サーバルキャットの鋭い牙が、俺の左肩に喰い込んだ。
「がぁあああああああああああああああッッ!」
さっきの痛みを激痛を呼ぶのもおこがましい激痛に、俺は悲鳴をあげた。
これが噛まれる痛みか。
刺すような痛み、という比喩ではなく、まさしくて牙で刺される鋭い痛みを噛み殺して、俺はサーバルキャットの頭につかみかかった。
サーバルキャットはすぐに牙を抜くと、機敏な動きで俺の背中から跳んだ。
俺の右手は、むなしく空をつかむ。
噛まれた左肩を押さえながら、俺は自分を恥じた。
よく思い出せば、ボブキャットの戦いも、決して楽勝したわけではない。
俺は何を勘違いしていたのか。
所詮、俺はまだ十三歳の若造だ。
相手をなめて戦うような身分じゃない。
俺は深く息を吸い、呼吸を整える。
全身の意識をサーバルキャットに集中すると、左肩の痛みもきにならなくなった。
「来い!」
サーバルキャットが咆哮をあげ、低い姿勢で疾走。俺は集中を途切れさせることなく、槍で狙いを定め、渾身の突きを放った。
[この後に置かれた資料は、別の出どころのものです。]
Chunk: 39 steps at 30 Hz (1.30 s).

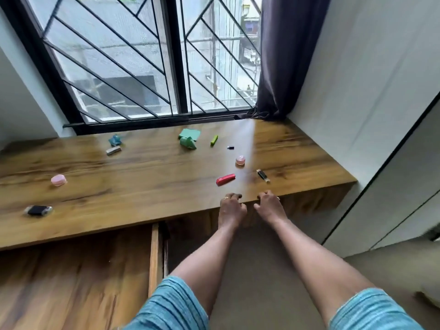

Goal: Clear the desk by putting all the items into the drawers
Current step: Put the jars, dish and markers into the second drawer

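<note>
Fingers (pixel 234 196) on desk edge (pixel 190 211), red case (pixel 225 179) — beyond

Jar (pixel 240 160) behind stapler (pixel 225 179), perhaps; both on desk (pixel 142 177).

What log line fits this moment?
left hand: grips desk edge | right hand: grips desk edge | drawer: open, left of hands | red case: on desk, nearest hands

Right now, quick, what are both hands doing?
Left hand: fingers curled over the desk edge.
Right hand: also curled over the desk edge.
</note>
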Motion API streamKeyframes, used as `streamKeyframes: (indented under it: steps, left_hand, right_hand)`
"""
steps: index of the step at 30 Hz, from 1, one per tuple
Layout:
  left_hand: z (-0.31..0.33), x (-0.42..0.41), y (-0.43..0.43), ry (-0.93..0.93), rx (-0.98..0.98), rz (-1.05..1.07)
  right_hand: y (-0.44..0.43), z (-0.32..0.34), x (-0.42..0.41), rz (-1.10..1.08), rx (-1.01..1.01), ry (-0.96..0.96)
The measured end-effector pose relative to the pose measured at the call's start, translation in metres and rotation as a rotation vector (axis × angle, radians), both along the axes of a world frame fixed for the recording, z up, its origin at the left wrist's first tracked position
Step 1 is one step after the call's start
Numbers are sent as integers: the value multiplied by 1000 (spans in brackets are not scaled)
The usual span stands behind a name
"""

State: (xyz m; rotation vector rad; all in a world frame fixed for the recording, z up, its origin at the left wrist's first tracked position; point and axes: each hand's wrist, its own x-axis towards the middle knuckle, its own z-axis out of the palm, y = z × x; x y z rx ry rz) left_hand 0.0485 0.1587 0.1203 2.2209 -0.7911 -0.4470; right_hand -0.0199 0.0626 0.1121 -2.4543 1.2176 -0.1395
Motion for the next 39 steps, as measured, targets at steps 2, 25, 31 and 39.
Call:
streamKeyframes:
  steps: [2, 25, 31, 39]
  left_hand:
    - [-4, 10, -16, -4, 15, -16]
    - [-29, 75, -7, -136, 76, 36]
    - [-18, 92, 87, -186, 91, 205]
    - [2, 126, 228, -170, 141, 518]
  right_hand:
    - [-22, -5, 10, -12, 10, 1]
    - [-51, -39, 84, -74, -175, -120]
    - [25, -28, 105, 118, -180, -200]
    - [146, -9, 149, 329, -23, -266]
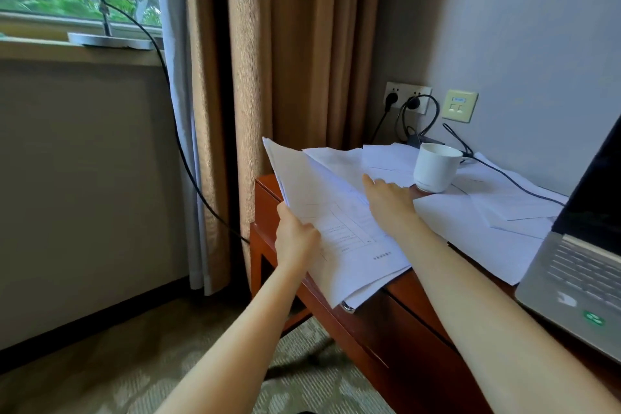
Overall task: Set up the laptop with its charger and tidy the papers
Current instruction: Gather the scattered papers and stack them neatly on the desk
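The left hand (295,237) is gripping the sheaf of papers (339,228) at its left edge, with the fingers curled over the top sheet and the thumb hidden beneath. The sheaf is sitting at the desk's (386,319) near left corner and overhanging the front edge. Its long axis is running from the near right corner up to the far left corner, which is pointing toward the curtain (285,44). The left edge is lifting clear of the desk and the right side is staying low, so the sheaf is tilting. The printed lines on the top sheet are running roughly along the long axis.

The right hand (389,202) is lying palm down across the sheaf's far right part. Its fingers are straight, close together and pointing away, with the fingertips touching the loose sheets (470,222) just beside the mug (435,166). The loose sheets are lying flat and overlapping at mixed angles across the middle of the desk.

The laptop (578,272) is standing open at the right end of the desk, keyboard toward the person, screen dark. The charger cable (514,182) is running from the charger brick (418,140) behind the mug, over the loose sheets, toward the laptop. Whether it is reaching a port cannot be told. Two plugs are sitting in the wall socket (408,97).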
俺とサーバルキャットは互いに槍と、爪と牙を駆使して一進一退の攻防を繰り広げる。
サーバルキャットの俊敏さを前に、俺の槍は空ぶりを繰り返す。
しかし、サーバルキャットのほうもかわすのに精一杯で、俺に触ることもできずにいる。
俺の槍がサーバルキャットの肩をかすめる。
サーバルキャットの爪が俺の腹をかすめる。
俺の槍がサーバルキャットの背中をかすめる。
サーバルキャットの爪が空ぶる。
俺の柄が、サーバルキャットの前足を軽く打つ。
サーバルキャットの跳びつきは空ぶる。
俺がカウンターで放った突きが、サーバルキャットのわき腹を浅く裂いた。
体が熱い。
全身を流れる血が加速して、心臓の鼓動が全身に伝わる。
体力を消耗すればするほど、俺の意識は研ぎ澄まされ、槍は冴え渡った。
でもそれは相手も同じ。
ここにきて、サーバルキャットがこの戦い一番の俊敏さで俺に跳びかかる。
俺も全力の突きを放つ。
だがそこはネコ科動物。
サーバルキャットは、空中でしなやかに身をひねると俺の槍をかわし、俺の喉に噛みかかる。
槍は空ぶった、腕の防御は間に合わない。
やられる。
そんな死の予感を噛み殺すと、俺の膝が跳び上がる。
サーバルキャットの顔面にひざ蹴りが直撃。体重差もあって、サーバルキャットは後ろに跳んで鼻から血を噴いた。
自分の動きに驚きながら、俺は間髪いれず槍を投げつける。
狩り初日のときの、遠くからの投擲とは違う。
お互いを認識したうえでの、正々堂々とした攻撃だ。
槍はサーバルキャットの後ろ脚を薄く裂いたが致命傷にはならない。
サーバルキャットは最後の攻撃とばかりに、勢いよく俺に襲い掛かって来る。
丸腰の俺は、迫る鋭い爪と牙を前に、手を突き出した。
俺の左手が、サーバルキャットの喉をわしづかむ。
腕じたいは俺の方が長いのだ。
それに、こうやって左手で体を固定してやれば。
「俺に! 喰われろぉおおおおおおおおおおおお‼」
裂帛の気合とともに、俺は右拳をサーバルキャットの腹にブチ込んだ。
サーバルキャットは目を剥いて血を吐き、僅かに痙攣してから動かなくなった。
でも俺は、勝利の雄叫びはあげなかった。
静かに黙して、心のなかでサーバルキャットに感謝する。
最初に俺の思った通り、こいつは俺の好機だった。
そうだ。
俺の増長を抑え、成長させてくれるという好機だった。
再び仲間からの惜しみない賞賛を浴びながら、俺はサーバルキャットを担いだ。